YOUR GOAL: From the data below, please reproduce exactly everything from the line that contains "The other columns" down to the line that contains "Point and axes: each", with both ends included.

============================================================

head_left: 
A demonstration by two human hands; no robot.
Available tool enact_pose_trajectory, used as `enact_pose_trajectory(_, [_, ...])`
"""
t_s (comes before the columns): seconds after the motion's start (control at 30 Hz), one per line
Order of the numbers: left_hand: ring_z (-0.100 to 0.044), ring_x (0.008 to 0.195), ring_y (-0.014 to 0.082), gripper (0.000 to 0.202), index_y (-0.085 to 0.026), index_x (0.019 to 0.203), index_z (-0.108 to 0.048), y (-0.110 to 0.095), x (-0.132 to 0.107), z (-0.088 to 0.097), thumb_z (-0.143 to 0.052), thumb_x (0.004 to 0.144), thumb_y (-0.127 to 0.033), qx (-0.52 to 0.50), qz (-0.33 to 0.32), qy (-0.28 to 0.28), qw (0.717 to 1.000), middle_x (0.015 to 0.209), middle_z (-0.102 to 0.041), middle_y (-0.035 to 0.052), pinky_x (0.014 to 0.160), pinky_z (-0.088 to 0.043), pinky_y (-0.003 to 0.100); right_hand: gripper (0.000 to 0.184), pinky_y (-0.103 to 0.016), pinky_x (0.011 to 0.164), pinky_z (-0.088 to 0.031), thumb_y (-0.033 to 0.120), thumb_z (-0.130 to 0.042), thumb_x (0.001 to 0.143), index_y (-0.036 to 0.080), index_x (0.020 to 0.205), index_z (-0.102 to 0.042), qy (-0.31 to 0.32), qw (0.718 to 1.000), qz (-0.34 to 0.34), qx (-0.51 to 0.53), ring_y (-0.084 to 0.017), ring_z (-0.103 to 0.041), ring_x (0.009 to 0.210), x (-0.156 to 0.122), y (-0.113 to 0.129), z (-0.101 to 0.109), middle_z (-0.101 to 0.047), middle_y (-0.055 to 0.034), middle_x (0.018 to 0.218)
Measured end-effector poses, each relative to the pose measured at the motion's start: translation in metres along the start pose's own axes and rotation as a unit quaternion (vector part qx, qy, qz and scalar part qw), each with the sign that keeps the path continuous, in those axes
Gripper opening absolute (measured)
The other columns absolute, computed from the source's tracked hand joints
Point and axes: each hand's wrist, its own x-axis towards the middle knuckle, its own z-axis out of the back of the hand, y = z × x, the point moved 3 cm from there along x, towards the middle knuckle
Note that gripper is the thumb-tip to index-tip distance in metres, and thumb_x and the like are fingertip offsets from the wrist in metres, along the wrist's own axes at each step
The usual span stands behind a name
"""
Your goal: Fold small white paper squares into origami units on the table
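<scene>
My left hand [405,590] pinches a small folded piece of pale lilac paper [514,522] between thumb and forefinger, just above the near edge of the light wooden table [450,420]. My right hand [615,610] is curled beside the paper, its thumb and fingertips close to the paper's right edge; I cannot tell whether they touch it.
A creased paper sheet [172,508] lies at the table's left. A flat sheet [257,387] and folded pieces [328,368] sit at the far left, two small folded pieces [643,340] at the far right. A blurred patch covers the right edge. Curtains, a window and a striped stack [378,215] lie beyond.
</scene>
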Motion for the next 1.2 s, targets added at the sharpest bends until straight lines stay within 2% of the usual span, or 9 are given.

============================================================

YOUR SOLUTION:
The other columns absolute, computed from the source's tracked hand joints
Point and axes: each hand's wrist, its own x-axis towards the middle knuckle, its own z-axis out of the back of the hand, y = z × x, the point moved 3 cm from there along x, towards the middle knuckle

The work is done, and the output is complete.